As mensagens transmitidas pelas redes sociais, por sua vez, tem 3 características que interferem nesse contexto da escolha da carreira. Elas reforçam a tendência natural do jovem de generalizar (“todo mundo faz isso”; “ninguém gosta daquilo”), elas divulgam apenas o lado positivo de qualquer opção de vida (todos são felizes no Facebook, certo?) e reforçam estereótipos em função das duas primeiras características. Assim, as redes sociais maquiam ainda mais as profissões, interferindo negativamente no processo de escolha de um jovem.
Se ele já tende a idealizar, isso é acentuado pelas imagens transmitidas pelas redes. As belíssimas fotos de insetos, animais e paisagens postadas pelo professor de biologia no Instagram fazem a carreira do biólogo parecer uma eterna aventura; os relatos do primo advogado no Facebook, no qual ele é sempre aclamado por clientes, fazem a advocacia parecer um eterno sucesso. E por aí vai… É preciso muito cuidado, e muita orientação ao jovem nesse momento e mais ainda nesse contexto.
Para finalizar, destaco outro ponto, também mencionado por Erik Erikson 100 anos atrás: a hipervalorização da opinião alheia. O que mais se tem (e ao mesmo tempo menos se tem) nas redes sociais é a opinião alheia. Todo mundo fala muito sobre todo mundo, curte-se muito, compartilha-se qualquer coisa, divulga-se o que temos certeza e o que não fazemos a menor ideia. Por outro lado, essa troca toda é superficial e não se tem, com ela, a dimensão real do que pensam e como agem nossos amigos virtuais. Parece que sim, ledo engano.

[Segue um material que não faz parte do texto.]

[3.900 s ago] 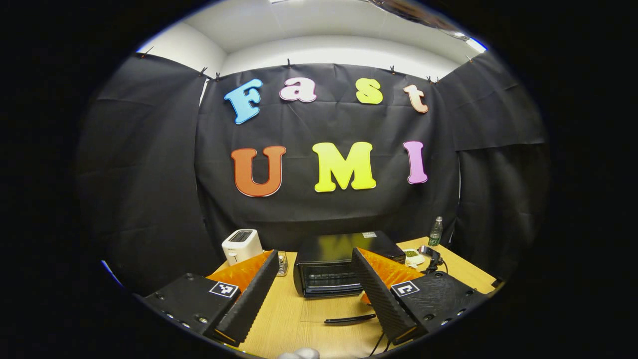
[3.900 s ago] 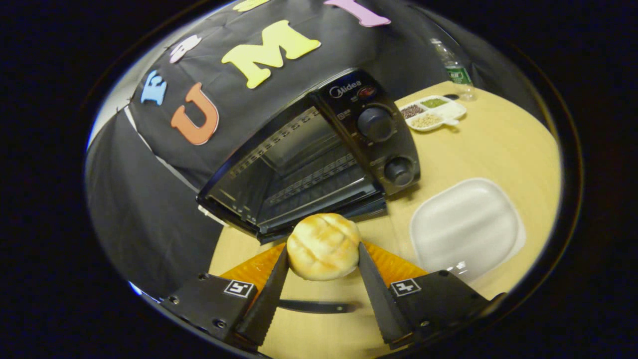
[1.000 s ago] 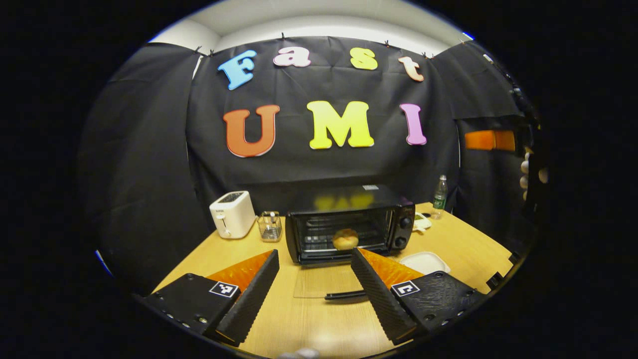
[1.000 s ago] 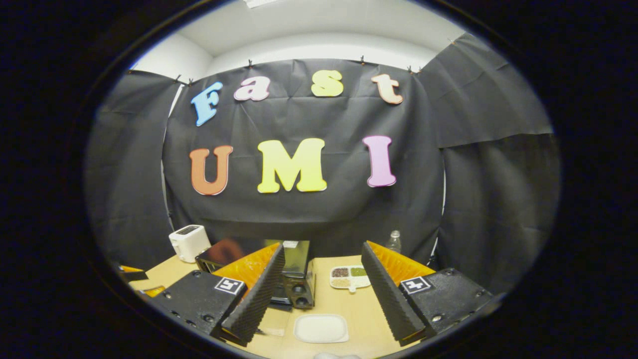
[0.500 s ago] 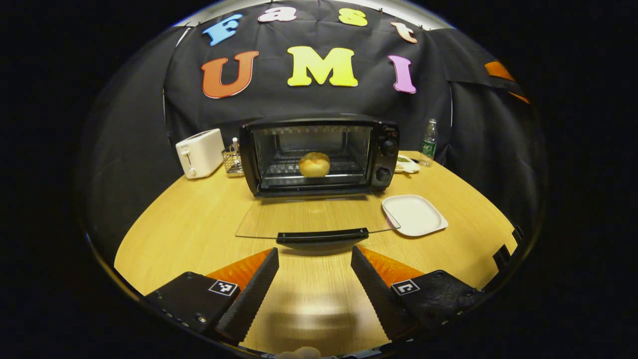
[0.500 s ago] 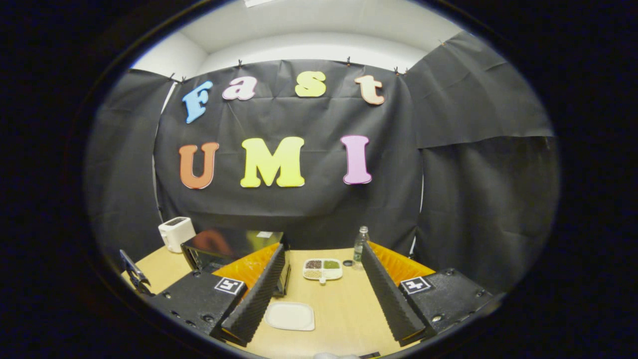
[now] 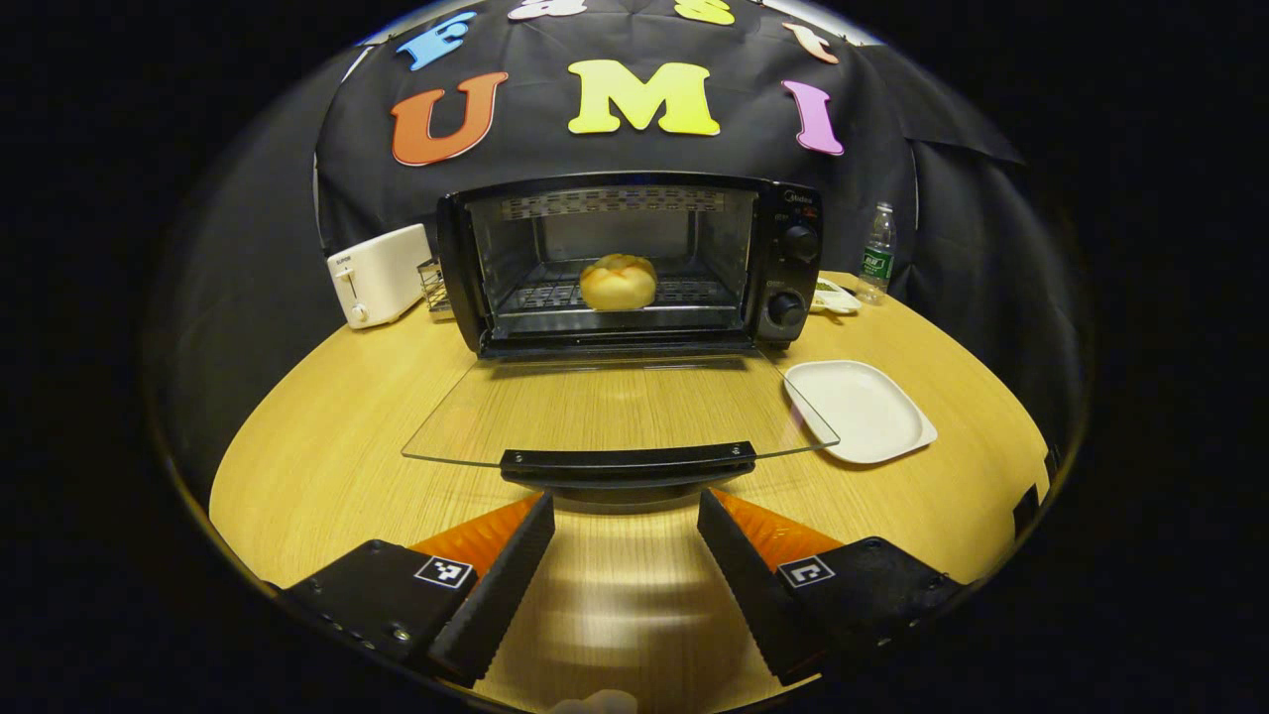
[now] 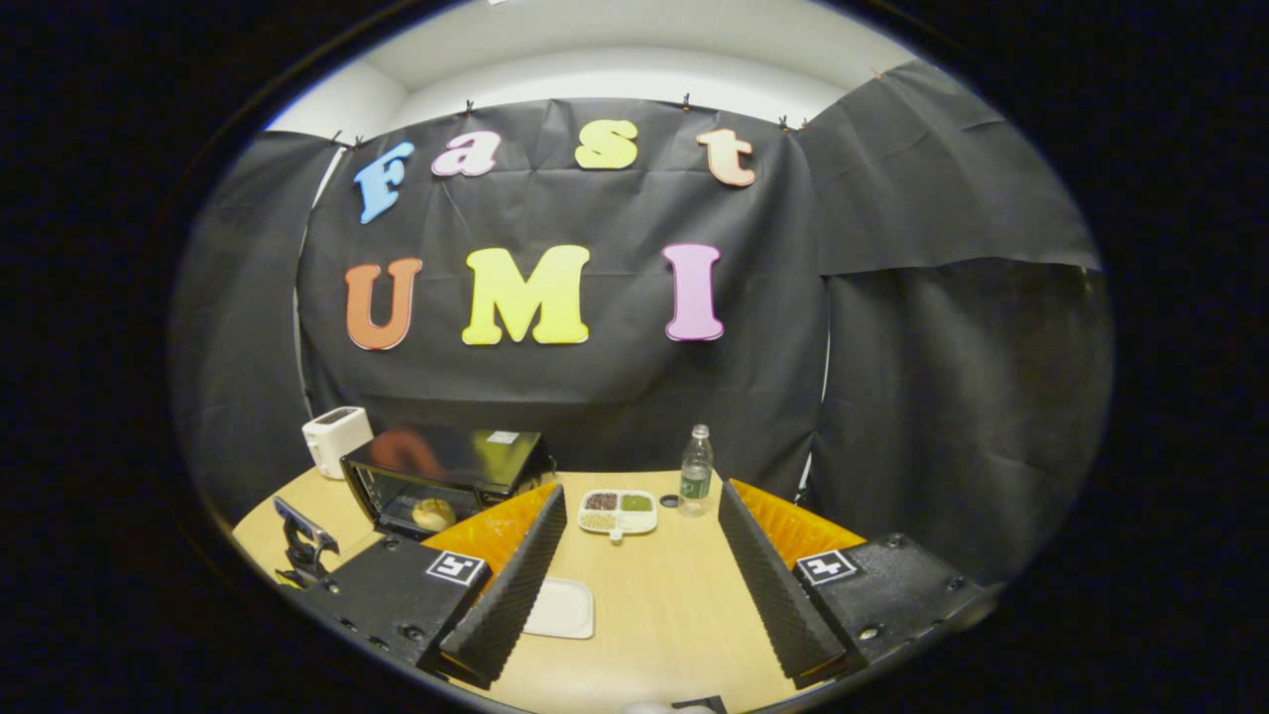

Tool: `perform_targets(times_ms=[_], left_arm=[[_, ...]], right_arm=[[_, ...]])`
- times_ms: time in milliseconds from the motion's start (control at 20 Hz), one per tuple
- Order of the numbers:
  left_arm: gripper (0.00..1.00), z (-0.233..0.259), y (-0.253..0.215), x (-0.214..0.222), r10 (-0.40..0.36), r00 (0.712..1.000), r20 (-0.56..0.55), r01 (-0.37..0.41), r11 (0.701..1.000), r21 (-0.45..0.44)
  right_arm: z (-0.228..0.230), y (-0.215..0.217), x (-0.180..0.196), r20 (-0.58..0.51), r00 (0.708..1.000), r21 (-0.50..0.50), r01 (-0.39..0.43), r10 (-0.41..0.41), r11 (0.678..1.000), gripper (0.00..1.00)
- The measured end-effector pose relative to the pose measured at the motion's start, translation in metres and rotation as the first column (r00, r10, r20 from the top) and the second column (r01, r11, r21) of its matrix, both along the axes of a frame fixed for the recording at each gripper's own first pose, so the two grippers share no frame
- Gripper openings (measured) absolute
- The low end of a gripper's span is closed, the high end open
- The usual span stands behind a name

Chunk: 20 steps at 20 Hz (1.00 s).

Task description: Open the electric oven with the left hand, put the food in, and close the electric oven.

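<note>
Left gripper [image 7: 625, 565] is wide open and holds nothing; its fingertips stand just near the black handle [image 7: 628, 461] of the glass door, without touching it. Right gripper [image 8: 639, 585] is also spread apart and empty, raised above the wooden table [image 8: 664, 615].

Largest on the table is the electric oven [image 7: 634, 263], at the far side before the black wall. Its glass door [image 7: 615, 407] lies folded down flat toward the near side. Inside, on the wire rack, sits the bread bun [image 7: 618, 282], about in the middle of the chamber. Left of the oven stands a white toaster [image 7: 377, 274], and between them a small wire holder [image 7: 432, 286], its content too small to tell. Right of the oven door lies an empty white plate [image 7: 861, 411]. Far right stands a water bottle [image 7: 875, 253].

From the right gripper view, the divided dish [image 8: 617, 511] is seen well: three compartments with dark, green and pale grains. This view also shows the other gripper [image 8: 300, 545] at the left edge. In the left gripper view the dish is mostly hidden behind the oven.
</note>
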State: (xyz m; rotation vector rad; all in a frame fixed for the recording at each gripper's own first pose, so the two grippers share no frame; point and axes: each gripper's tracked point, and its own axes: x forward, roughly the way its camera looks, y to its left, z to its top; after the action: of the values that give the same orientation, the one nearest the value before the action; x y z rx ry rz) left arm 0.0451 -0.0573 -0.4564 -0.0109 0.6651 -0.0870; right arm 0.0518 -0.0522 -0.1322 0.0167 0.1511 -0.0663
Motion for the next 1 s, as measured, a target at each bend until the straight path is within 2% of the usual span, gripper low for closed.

Assim, um pré-vestibulando que acredite ter, através das suas relações virtuais, dimensão daquilo que esperam dele e daquilo que é valorizado por seus amigos e familiares, pode estar enormemente equivocado. E, ao priorizar a comunicação pelas redes, ele abre mão da comunicação real, aquela que lhe permitiria ter uma percepção mais acertada daquilo que esperam dele, daquilo que pensam seus avós, tios, professores e demais pessoas afetivamente próximas a ele.
Vi, recentemente, posts no Facebook de vários vestibulandos com o seguinte questionamento: “O que você acha que eu devo prestar?”. A ideia, à primeira vista, pareceu-me interessante. Pensei nela como uma investigação da imagem pessoal. Por meio dessa pergunta, é como se o jovem estivesse perguntando aos amigos virtuais qual é a cara que ele tem. Porém, depois de um pouco mais de reflexão, veio a preocupação: as respostas dirão respeito à cara desse jovem no mundo virtual, e ele vai usar as respostas para tomar uma decisão no mundo real. Ai…
A reflexão não se esgota por aqui, mas, mais uma vez, fica evidente que é preciso muito cuidado e muita orientação ao jovem nesse momento e nesse contexto.